» **Task brief**:
From the data below, set down exactly the lines between the one holding "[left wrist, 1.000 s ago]" and the one holding "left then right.", inclusive, and no others.

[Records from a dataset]
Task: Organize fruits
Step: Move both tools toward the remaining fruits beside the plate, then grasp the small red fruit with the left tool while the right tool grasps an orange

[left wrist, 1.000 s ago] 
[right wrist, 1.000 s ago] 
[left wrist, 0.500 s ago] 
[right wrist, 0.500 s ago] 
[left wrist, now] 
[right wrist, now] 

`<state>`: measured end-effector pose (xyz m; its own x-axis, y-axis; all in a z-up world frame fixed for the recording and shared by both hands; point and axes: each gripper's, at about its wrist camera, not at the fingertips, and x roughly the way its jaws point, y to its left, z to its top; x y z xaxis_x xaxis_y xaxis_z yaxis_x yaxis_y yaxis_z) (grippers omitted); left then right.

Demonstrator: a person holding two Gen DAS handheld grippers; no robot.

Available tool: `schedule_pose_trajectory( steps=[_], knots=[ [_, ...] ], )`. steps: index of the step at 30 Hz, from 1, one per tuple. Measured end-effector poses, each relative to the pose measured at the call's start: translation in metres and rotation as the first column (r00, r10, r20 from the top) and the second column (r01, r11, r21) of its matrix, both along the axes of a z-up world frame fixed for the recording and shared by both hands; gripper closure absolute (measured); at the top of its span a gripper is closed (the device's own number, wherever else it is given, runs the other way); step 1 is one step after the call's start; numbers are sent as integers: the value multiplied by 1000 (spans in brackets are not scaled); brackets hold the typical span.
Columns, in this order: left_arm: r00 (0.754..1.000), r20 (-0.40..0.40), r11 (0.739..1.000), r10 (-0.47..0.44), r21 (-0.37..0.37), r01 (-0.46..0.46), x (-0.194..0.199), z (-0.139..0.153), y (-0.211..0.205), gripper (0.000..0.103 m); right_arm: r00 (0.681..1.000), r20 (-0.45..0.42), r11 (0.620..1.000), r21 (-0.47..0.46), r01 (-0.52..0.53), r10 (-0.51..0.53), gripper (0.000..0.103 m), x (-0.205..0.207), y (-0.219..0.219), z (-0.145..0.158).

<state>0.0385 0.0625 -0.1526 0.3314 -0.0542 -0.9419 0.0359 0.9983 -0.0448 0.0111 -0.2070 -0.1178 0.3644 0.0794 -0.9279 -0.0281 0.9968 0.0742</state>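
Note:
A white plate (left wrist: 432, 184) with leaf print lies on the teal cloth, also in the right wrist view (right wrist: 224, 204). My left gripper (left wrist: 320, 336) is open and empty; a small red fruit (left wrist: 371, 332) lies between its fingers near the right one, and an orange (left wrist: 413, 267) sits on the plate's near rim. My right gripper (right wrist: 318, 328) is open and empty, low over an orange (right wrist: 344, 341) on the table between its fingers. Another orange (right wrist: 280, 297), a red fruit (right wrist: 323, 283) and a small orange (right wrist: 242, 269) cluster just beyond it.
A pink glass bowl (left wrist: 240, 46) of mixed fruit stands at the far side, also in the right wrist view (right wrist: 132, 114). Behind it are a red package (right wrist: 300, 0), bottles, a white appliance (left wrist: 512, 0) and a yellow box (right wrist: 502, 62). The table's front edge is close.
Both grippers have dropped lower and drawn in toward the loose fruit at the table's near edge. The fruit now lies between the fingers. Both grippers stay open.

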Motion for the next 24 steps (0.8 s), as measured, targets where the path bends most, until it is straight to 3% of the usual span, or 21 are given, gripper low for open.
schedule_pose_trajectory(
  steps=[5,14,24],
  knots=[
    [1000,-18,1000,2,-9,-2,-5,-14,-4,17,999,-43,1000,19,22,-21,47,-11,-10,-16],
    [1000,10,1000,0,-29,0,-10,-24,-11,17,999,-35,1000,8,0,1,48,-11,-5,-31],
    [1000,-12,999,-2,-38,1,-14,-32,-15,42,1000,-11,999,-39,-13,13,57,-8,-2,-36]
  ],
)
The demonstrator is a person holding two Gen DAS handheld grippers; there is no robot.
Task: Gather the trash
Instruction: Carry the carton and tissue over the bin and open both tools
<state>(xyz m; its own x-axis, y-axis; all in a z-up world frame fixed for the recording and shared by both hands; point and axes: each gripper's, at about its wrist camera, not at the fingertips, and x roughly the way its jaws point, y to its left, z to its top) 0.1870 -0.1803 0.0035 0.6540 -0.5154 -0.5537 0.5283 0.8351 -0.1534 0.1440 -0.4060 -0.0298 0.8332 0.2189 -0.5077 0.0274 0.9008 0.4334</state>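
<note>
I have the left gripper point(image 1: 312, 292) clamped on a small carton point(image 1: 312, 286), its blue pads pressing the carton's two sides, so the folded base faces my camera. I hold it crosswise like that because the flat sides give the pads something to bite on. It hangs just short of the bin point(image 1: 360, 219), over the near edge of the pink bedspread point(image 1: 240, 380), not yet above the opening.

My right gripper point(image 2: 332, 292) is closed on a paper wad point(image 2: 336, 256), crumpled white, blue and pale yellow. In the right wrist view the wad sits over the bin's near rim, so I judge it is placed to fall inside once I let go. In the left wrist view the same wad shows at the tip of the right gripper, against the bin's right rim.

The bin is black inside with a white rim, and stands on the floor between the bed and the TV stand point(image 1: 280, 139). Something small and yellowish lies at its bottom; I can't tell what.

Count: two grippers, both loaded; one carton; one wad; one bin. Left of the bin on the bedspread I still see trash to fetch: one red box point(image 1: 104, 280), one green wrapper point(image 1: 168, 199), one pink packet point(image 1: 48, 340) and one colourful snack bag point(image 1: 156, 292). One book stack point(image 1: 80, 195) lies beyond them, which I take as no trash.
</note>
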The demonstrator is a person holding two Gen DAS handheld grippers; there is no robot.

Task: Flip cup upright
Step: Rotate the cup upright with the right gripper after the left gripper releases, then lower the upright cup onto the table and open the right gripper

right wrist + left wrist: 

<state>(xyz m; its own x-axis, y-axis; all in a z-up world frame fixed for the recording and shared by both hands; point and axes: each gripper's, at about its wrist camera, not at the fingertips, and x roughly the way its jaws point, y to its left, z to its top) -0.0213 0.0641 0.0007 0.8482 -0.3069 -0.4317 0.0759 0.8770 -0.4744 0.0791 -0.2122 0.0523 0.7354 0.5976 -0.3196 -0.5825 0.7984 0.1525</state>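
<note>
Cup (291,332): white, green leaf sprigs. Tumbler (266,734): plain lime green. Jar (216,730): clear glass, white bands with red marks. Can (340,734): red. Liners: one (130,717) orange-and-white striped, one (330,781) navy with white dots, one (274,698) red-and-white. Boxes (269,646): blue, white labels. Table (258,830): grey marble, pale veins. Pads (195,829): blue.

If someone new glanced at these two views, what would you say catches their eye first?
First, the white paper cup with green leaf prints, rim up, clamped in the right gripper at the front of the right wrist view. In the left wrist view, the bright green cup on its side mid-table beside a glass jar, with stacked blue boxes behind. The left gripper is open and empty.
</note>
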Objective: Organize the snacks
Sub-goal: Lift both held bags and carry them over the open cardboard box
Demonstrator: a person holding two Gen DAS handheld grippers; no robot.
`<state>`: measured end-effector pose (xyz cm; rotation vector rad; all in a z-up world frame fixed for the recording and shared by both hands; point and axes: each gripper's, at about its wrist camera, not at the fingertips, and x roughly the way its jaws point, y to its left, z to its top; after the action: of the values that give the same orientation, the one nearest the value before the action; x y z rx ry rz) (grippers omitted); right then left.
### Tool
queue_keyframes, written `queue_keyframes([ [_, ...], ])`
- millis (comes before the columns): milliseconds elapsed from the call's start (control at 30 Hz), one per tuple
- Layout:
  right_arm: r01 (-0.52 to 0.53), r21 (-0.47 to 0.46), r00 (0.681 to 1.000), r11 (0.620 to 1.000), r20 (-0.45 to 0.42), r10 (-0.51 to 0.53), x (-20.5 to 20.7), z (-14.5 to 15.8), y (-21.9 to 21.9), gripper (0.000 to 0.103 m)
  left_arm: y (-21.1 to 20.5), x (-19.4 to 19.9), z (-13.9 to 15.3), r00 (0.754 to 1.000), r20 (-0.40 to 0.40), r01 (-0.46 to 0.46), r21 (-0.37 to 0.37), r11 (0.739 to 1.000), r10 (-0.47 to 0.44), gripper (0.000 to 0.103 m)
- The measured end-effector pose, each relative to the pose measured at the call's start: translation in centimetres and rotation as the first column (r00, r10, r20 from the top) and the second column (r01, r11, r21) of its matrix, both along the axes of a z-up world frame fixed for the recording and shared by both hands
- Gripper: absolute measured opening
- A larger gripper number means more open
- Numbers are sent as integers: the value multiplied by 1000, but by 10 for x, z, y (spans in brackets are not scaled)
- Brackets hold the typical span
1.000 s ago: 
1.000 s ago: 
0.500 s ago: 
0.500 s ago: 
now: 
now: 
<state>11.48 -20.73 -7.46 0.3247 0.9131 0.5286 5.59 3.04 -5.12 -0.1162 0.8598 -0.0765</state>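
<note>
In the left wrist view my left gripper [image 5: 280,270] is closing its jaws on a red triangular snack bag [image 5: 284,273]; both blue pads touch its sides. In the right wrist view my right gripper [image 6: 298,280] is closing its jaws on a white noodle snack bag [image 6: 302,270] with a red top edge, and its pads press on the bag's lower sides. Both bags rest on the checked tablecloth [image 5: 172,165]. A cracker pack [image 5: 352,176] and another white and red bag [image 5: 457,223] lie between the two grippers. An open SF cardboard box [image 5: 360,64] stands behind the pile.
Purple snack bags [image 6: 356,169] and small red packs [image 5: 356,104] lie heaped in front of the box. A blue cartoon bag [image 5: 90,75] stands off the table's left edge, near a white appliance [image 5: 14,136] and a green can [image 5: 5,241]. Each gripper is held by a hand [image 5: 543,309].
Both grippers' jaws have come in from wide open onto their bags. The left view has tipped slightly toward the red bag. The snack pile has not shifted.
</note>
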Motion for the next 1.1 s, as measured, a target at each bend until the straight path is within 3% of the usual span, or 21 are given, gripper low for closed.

» **Answer space**:
[left wrist, 1.000 s ago] 
[right wrist, 1.000 s ago] 
[left wrist, 0.500 s ago] 
[right wrist, 0.500 s ago] 
[left wrist, now] 
[right wrist, now] 

`<state>`: measured end-effector pose (xyz m; its own x-axis, y-axis; all in a z-up world frame fixed for the recording and shared by both hands; point and axes: each gripper's, at about its wrist camera, not at the fingertips, and x roughly the way its jaws point, y to its left, z to its top; x y z xaxis_x xaxis_y xaxis_z yaxis_x yaxis_y yaxis_z) (grippers omitted); left then right.

This answer has no further content.